### Directions
Transcribe the data exactly, pictures excluded.

### Input data
+--
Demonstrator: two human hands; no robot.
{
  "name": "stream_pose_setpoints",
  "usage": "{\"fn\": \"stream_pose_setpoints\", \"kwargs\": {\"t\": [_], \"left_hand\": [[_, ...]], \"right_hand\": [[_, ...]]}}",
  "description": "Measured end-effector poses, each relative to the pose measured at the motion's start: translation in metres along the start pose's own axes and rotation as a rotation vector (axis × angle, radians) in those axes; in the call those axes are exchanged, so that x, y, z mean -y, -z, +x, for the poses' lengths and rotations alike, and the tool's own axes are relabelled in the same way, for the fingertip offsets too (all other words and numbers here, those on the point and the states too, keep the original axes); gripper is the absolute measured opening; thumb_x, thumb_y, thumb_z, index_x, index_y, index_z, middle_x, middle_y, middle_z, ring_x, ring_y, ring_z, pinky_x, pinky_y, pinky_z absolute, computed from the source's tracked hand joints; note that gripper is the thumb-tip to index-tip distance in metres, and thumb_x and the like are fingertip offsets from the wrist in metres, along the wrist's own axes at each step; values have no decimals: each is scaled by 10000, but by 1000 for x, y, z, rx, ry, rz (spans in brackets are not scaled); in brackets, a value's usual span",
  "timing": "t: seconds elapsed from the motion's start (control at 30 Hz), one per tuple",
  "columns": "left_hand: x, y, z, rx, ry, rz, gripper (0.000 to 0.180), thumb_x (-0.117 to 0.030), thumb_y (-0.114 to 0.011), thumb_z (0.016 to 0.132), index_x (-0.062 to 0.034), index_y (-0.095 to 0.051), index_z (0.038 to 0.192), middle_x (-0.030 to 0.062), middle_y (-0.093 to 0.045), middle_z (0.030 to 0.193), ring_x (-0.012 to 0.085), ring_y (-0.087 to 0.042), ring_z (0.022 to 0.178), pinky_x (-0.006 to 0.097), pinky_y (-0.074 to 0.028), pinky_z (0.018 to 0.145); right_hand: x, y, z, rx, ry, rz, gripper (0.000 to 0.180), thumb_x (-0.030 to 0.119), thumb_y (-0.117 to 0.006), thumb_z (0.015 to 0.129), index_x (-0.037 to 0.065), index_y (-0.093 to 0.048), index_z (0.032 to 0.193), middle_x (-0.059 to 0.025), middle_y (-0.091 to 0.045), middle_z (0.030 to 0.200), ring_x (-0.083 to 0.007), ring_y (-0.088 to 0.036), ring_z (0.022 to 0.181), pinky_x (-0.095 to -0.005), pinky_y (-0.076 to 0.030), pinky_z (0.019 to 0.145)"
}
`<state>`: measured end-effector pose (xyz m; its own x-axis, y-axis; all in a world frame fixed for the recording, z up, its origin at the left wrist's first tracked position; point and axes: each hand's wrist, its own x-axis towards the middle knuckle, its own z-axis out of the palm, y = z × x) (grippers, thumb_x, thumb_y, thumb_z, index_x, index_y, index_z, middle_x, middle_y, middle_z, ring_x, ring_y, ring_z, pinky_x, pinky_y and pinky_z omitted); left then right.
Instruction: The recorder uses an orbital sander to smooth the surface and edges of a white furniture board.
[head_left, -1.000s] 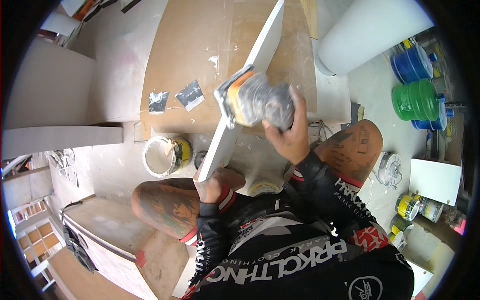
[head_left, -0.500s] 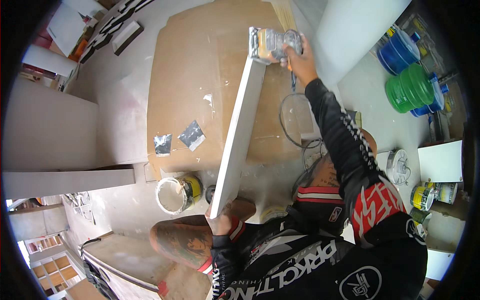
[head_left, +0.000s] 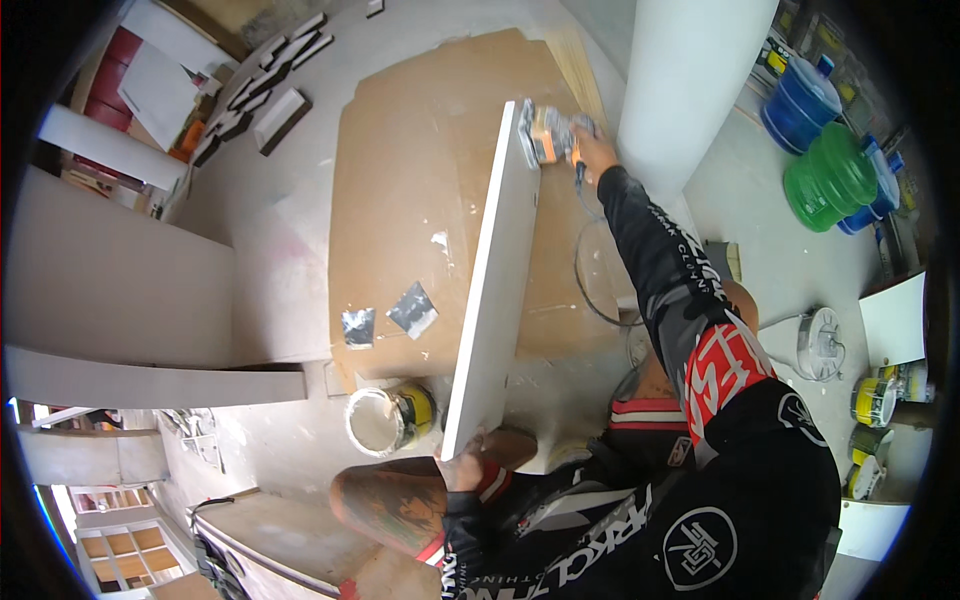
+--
### Task result
Demonstrator: two human hands; no robot.
{
  "name": "stream_pose_setpoints",
  "usage": "{\"fn\": \"stream_pose_setpoints\", \"kwargs\": {\"t\": [_], \"left_hand\": [[_, ...]], \"right_hand\": [[_, ...]]}}",
  "description": "Measured end-effector poses, each relative to the pose measured at the motion's start: translation in metres along the start pose's own axes and rotation as a rotation vector (axis × angle, radians) in those axes; in the call those axes are exchanged, so that x, y, z mean -y, -z, +x, for the poses' lengths and rotations alike, and the tool's own axes are relabelled in the same way, for the fingertip offsets too (all other words and numbers here, those on the point and the states too, keep the original axes); gripper is the absolute measured opening; thumb_x, thumb_y, thumb_z, index_x, index_y, index_z, middle_x, middle_y, middle_z, ring_x, ring_y, ring_z, pinky_x, pinky_y, pinky_z absolute, computed from the source's tracked hand joints; note that gripper is the thumb-tip to index-tip distance in metres, and thumb_x and the like are fingertip offsets from the wrist in metres, along the wrist's own axes at each step; values have no decimals: each is scaled by 10000, but by 1000 for x, y, z, rx, ry, rz (spans in brackets are not scaled); in brackets, a value's usual span",
  "timing": "t: seconds elapsed from the motion's start (control at 30 Hz), one per tuple",
  "columns": "left_hand: x, y, z, rx, ry, rz, gripper (0.000 to 0.180), thumb_x (-0.117 to 0.030), thumb_y (-0.114 to 0.011), thumb_z (0.016 to 0.132), index_x (-0.062 to 0.034), index_y (-0.095 to 0.051), index_z (0.038 to 0.192), middle_x (-0.030 to 0.062), middle_y (-0.093 to 0.045), middle_z (0.030 to 0.193), ring_x (-0.012 to 0.085), ring_y (-0.087 to 0.042), ring_z (0.022 to 0.178), pinky_x (-0.006 to 0.097), pinky_y (-0.074 to 0.028), pinky_z (0.018 to 0.145); right_hand: x, y, z, rx, ry, rz, gripper (0.000 to 0.180), thumb_x (-0.030 to 0.119), thumb_y (-0.117 to 0.006), thumb_z (0.015 to 0.129), index_x (-0.037 to 0.065), index_y (-0.093 to 0.048), index_z (0.032 to 0.193), middle_x (-0.059 to 0.025), middle_y (-0.091 to 0.045), middle_z (0.030 to 0.200), ring_x (-0.083 to 0.007), ring_y (-0.088 to 0.036), ring_z (0.022 to 0.181), pinky_x (-0.095 to -0.005), pinky_y (-0.076 to 0.030), pinky_z (0.019 to 0.145)"
}
`<state>`: measured end-effector pose (xyz m; its own x-axis, y-axis; all in a world frame fixed for the recording, z up, its origin at the left wrist's first tracked position; point and axes: each hand's wrist, its own x-axis towards the middle knuckle, its own z-axis out of the palm, y = z × x) (grippers, thumb_x, thumb_y, thumb_z, index_x, index_y, index_z, middle_x, middle_y, middle_z, ring_x, ring_y, ring_z, pinky_x, pinky_y and pinky_z omitted); left then right.
Instruction: The recorder uses an orbital sander to smooth the surface and edges of a white furniture board.
[head_left, -1.000s] 
[head_left, -0.500s] 
[head_left, +0.000s] 

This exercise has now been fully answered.